### About this exercise
For any picture in the lines below, please leave it out and copy the rest exactly.

### Information provided
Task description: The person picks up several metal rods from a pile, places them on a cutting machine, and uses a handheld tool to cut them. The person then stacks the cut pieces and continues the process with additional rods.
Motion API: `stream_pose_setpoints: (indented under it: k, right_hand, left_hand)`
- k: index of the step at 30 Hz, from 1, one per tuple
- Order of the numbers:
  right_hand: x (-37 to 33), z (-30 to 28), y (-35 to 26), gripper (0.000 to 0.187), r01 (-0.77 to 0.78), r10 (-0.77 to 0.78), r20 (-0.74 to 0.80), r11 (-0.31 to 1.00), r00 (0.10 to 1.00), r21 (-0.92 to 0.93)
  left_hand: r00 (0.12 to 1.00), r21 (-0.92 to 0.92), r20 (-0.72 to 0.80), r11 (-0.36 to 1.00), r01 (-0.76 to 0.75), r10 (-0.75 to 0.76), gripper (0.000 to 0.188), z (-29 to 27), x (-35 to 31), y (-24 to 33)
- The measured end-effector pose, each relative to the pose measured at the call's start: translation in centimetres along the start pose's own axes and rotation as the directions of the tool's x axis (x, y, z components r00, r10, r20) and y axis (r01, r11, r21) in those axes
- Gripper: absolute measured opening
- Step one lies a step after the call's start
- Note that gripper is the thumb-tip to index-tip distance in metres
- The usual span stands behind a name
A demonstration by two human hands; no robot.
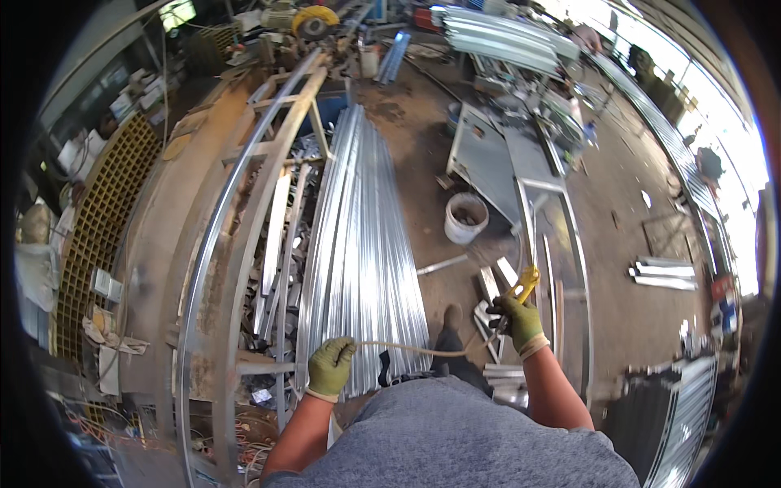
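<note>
My left hand [331,366], in a green work glove, is closed around one end of the visible stretch of a thin beige cord [407,347]. The cord sags in front of my body toward my right side. My right hand [518,320], also gloved in green, grips a yellow hand tool [528,281] whose exact kind I cannot make out. The tool points up and away from me, close to a metal frame [576,268]. Below and beyond my left hand lies a long stack of shiny metal profiles [358,220].
A long rail frame [213,236] runs along my left, with scrap pieces beside it. Ahead stand a white bucket [465,218] and a grey metal panel [488,171]. Short offcuts [492,289] lie by my feet. More profiles [663,427] are stacked at lower right.
</note>
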State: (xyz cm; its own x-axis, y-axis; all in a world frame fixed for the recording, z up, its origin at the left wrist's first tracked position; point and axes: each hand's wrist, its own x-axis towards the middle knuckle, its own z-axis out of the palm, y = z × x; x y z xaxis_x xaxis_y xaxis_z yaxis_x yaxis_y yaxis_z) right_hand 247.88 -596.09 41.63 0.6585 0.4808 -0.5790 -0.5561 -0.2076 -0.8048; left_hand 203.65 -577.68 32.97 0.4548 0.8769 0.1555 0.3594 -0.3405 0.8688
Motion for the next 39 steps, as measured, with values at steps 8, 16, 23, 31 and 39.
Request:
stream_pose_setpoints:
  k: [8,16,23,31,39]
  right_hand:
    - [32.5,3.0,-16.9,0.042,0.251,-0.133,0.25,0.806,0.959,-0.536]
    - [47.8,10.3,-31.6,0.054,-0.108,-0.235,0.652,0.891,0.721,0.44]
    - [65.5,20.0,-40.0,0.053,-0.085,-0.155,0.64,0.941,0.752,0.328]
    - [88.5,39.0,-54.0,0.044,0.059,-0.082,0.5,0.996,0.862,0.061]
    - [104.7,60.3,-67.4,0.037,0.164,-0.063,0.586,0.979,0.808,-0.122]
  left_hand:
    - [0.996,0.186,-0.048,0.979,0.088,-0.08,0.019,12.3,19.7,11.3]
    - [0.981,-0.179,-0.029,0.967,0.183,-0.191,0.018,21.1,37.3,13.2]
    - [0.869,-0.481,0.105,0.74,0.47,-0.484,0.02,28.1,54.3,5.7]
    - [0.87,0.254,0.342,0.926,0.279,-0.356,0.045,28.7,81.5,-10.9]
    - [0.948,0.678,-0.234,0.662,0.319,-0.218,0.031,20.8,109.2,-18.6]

### Answer for the task
Task description: The person picks up several metal rods from a pile, places them on a cutting machine, and uses a handheld tool to cut them. The person then stacks the cut pieces and continues the process with additional rods.
Motion API: `stream_pose_setpoints: (indented under it: k, right_hand, left_hand)`
- k: index of the step at 30 Hz, from 1, one per tuple
- Order of the numbers:
  right_hand: x (-37 to 33), z (-30 to 28), y (-35 to 26), gripper (0.000 to 0.187), r01 (-0.77 to 0.78), r10 (-0.77 to 0.78), r20 (-0.74 to 0.80), r11 (-0.31 to 1.00), r00 (0.10 to 1.00), r21 (-0.92 to 0.93)
  left_hand: r00 (0.12 to 1.00), r21 (-0.92 to 0.92), r20 (-0.72 to 0.80), r11 (-0.36 to 1.00), r01 (-0.76 to 0.75), r10 (-0.75 to 0.76), gripper (0.000 to 0.188), z (-29 to 27), x (-35 to 31), y (-24 to 33)
- The measured end-effector pose, each relative to the pose measured at the call's start: translation in centimetres along the start pose's own axes and rotation as the directions of the tool's x axis (x, y, z components r00, r10, r20) and y axis (r01, r11, r21) in those axes
- Gripper: absolute measured opening
- Step one lies a step after the call's start
- Note that gripper is the thumb-tip to index-tip distance in metres
- The usual span stands behind a name
A demonstration by two human hands; no robot.
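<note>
My left hand [331,366], in a green work glove, is closed around one end of the visible stretch of a thin beige cord [407,347]. The cord sags in front of my body toward my right side. My right hand [518,320], also gloved in green, grips a yellow hand tool [528,281] whose exact kind I cannot make out. The tool points up and away from me, close to a metal frame [576,268]. Below and beyond my left hand lies a long stack of shiny metal profiles [358,220].
A long rail frame [213,236] runs along my left, with scrap pieces beside it. Ahead stand a white bucket [465,218] and a grey metal panel [488,171]. Short offcuts [492,289] lie by my feet. More profiles [663,427] are stacked at lower right.
</note>
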State: (xyz cm; its own x-axis, y-axis; all in a world frame fixed for the recording, z up, its origin at the left wrist's first tracked position; point and axes: each hand's wrist, its own x-axis towards the middle knuckle, its own z-axis out of the palm, y = z × x; x y z xaxis_x xaxis_y xaxis_z yaxis_x yaxis_y yaxis_z) right_hand 247.88 -596.09 41.63 0.6585 0.4808 -0.5790 -0.5561 -0.2076 -0.8048; left_hand 203.65 -577.68 32.97 0.4548 0.8769 0.1555 0.3594 -0.3405 0.8688
Motion for the next 39 steps, as measured, with values at steps 8, 16, 23, 31 and 39.
Request:
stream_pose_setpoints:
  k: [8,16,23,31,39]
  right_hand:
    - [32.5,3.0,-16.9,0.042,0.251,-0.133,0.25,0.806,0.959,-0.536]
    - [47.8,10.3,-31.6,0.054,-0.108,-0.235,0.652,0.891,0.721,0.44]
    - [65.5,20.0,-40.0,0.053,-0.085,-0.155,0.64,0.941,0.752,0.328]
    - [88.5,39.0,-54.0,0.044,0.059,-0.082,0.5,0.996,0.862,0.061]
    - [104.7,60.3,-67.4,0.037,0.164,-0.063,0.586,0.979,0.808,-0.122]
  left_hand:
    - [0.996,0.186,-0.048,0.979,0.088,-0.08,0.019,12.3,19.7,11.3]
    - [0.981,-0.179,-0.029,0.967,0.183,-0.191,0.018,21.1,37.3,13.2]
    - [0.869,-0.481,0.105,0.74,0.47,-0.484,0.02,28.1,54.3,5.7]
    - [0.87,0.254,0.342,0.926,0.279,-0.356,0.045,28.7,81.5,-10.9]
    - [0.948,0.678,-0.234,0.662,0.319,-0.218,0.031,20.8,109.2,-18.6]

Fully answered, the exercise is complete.